(EXERCISE REQUIREMENTS): Return all of the data verbatim, dropping any picture.

[Start of Attachment]

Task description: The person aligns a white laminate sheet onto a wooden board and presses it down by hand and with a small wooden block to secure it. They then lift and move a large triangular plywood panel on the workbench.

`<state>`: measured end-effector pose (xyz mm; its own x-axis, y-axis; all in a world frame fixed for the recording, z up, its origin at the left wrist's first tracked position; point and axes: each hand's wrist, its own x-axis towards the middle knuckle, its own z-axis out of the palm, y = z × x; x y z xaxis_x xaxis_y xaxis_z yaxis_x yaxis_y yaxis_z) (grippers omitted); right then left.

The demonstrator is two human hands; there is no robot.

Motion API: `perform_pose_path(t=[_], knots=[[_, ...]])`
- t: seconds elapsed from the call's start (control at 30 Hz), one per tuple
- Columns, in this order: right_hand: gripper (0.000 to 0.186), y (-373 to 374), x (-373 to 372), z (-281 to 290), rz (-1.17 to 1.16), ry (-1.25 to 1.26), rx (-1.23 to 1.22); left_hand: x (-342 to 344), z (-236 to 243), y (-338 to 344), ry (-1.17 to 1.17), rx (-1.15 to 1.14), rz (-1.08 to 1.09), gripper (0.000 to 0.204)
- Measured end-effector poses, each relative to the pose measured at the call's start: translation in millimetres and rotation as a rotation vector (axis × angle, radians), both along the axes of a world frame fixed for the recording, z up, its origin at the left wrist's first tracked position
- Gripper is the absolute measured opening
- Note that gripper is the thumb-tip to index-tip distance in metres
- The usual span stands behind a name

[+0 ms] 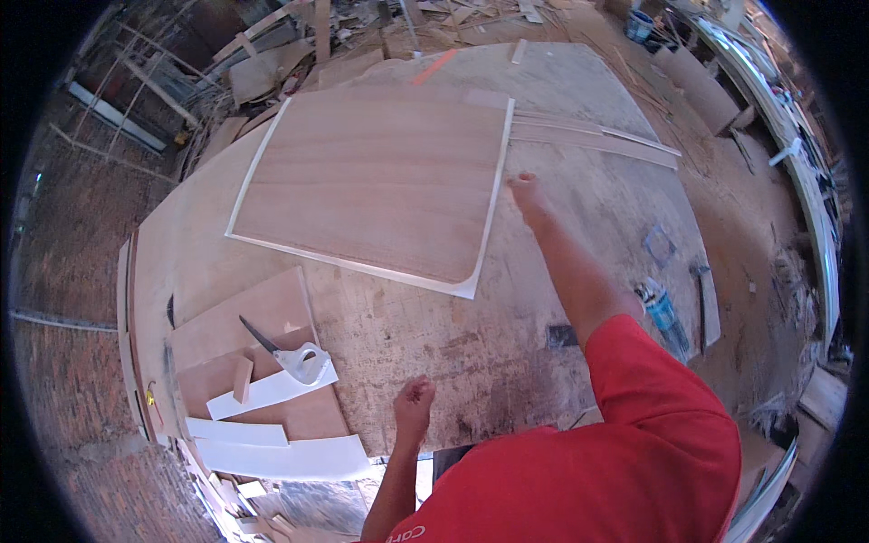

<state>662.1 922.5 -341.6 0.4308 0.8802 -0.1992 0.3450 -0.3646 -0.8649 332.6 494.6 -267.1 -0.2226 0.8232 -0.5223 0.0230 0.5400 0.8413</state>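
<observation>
A large brown wood panel with white strips along its left, near and right edges lies on the worktable. My right hand, its fingers pinched together, is just beside the panel's right edge strip; anything in the pinch is too small to make out. Nearer my body, my left hand is curled closed above the table's front part, and its inside is hidden. To its left, scissors with white handles rest on smaller brown boards beside several white strips and a small wood block.
Thin wood strips lie beyond my right hand. A blue container and a hammer-like tool are at the table's right side. An orange strip lies at the far edge. Scrap wood covers the floor behind; a brick wall stands left.
</observation>
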Motion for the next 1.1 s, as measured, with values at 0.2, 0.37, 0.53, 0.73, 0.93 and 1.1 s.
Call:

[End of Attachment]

(EXPECTED OUTPUT):
Task description: The person aligns a white laminate sheet onto a wooden board and presses it down by hand and with a small wooden block to secure it. They then lift and move a large triangular plywood panel on the workbench.

`<state>`: measured end-effector pose (xyz mm; its own x-axis, y-axis; all in a world frame fixed for the recording, z up, its origin at the left wrist's first tracked position; point and axes: each hand's wrist, its own x-axis towards the middle knuckle, its own z-axis out of the palm, y = z × x; x y z xaxis_x xaxis_y xaxis_z yaxis_x yaxis_y yaxis_z) (grippers omitted); right then left.

The demonstrator is two human hands; there is no robot.

Motion API: `perform_pose_path(t=[_], knots=[[_, ...]])`
- t: seconds elapsed from the call's start (control at 30 Hz), one per tuple
- Columns, in this order: right_hand: gripper (0.000 to 0.186), y (-373 to 374), x (-373 to 372), z (-281 to 290), rz (-1.17 to 1.16), ry (-1.25 to 1.26), rx (-1.23 to 1.22); left_hand: x (-342 to 344), z (-236 to 243), y (-338 to 344), ry (-1.17 to 1.17), rx (-1.15 to 1.14), rz (-1.08 to 1.09), gripper (0.000 to 0.204)
- Measured end-effector poses, each relative to the pose measured at the call's start: translation in millimetres and rotation as a rotation vector (axis × angle, radians), both along the axes of a world frame fixed for the recording, z up, its origin at the left wrist's first tracked position
- Gripper is the absolute measured opening
- Note that gripper is the thumb-tip to index-tip distance in metres
- The usual span stands behind a name

[+0 ms] 

<state>662.1 922.5 -341.6 0.4308 0.8802 -0.1992 0.3450 -0.3646 -0.8649 332.6 494.6 -267.1 -0.2226 0.8232 -0.5223 0.0230 0.5400 0.8413</state>
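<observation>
A large brown wood panel with white strips along its left, near and right edges lies on the worktable. My right hand, its fingers pinched together, is just beside the panel's right edge strip; anything in the pinch is too small to make out. Nearer my body, my left hand is curled closed above the table's front part, and its inside is hidden. To its left, scissors with white handles rest on smaller brown boards beside several white strips and a small wood block.
Thin wood strips lie beyond my right hand. A blue container and a hammer-like tool are at the table's right side. An orange strip lies at the far edge. Scrap wood covers the floor behind; a brick wall stands left.
</observation>
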Motion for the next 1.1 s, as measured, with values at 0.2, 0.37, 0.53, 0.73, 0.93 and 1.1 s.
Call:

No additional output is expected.